TO DO: Could you output each line below exactly as it appears, excluding any pictures?

INFORMATION SUPPLIED:
--

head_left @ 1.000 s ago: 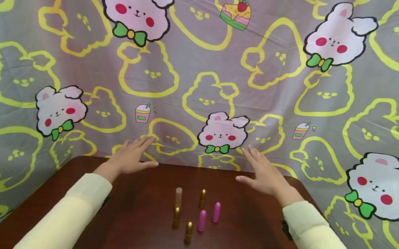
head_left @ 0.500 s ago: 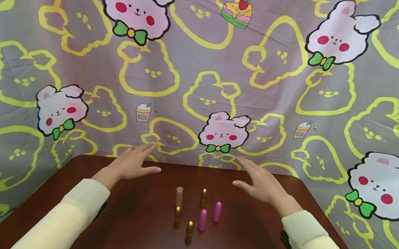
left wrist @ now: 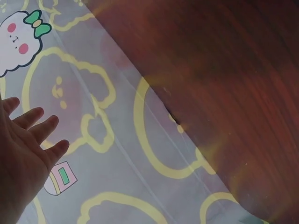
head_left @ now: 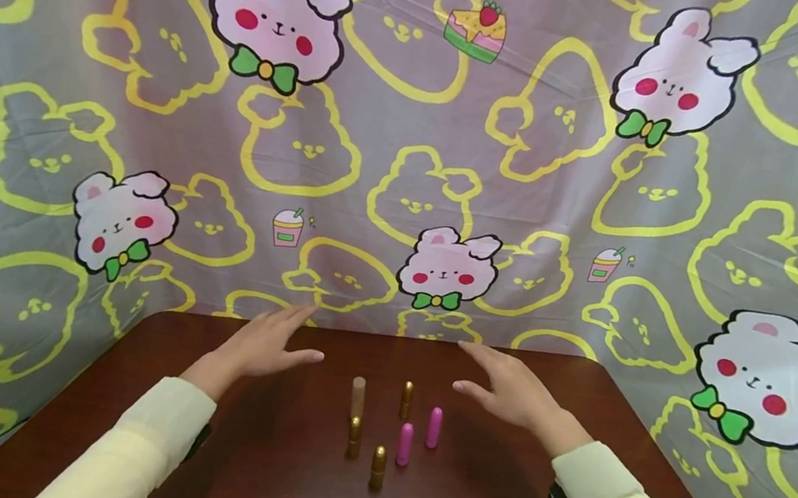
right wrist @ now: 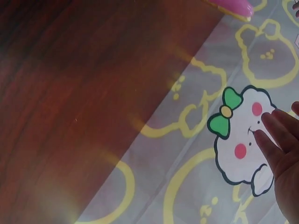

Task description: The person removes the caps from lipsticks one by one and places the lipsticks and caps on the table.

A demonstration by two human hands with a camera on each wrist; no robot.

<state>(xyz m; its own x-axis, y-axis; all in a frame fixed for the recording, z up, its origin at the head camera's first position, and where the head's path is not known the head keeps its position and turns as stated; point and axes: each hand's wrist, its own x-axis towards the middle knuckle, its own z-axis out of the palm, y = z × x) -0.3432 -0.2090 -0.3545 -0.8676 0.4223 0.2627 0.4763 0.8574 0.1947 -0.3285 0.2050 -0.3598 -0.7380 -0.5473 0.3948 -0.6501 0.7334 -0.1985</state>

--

RESPONSE:
head_left @ 1.000 s ago: 
head_left @ 0.500 s ago: 
left wrist @ now: 
head_left @ now: 
right wrist @ now: 

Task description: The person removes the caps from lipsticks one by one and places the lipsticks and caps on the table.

A demonstration by two human hands with a camera on each wrist; no robot.

<state>(xyz m; its own x-axis, y-axis; all in a frame fixed for the recording, z up, its origin at the head camera's first position, and where the head's path is not known the head keeps its position and turns as stated; point and axes: each hand's wrist, its own x-axis towards the middle knuckle, its own z-axis out of the palm, y = z × x) -0.3432 -0.2090 -0.3545 -0.8676 0.4223 0.2627 0.4763 0.8574 0.1947 -0.3285 0.2050 -0.3598 -0.7380 -0.5473 0.3948 -0.6501 0.7334 -0.1985</state>

No further work is required for this exercise.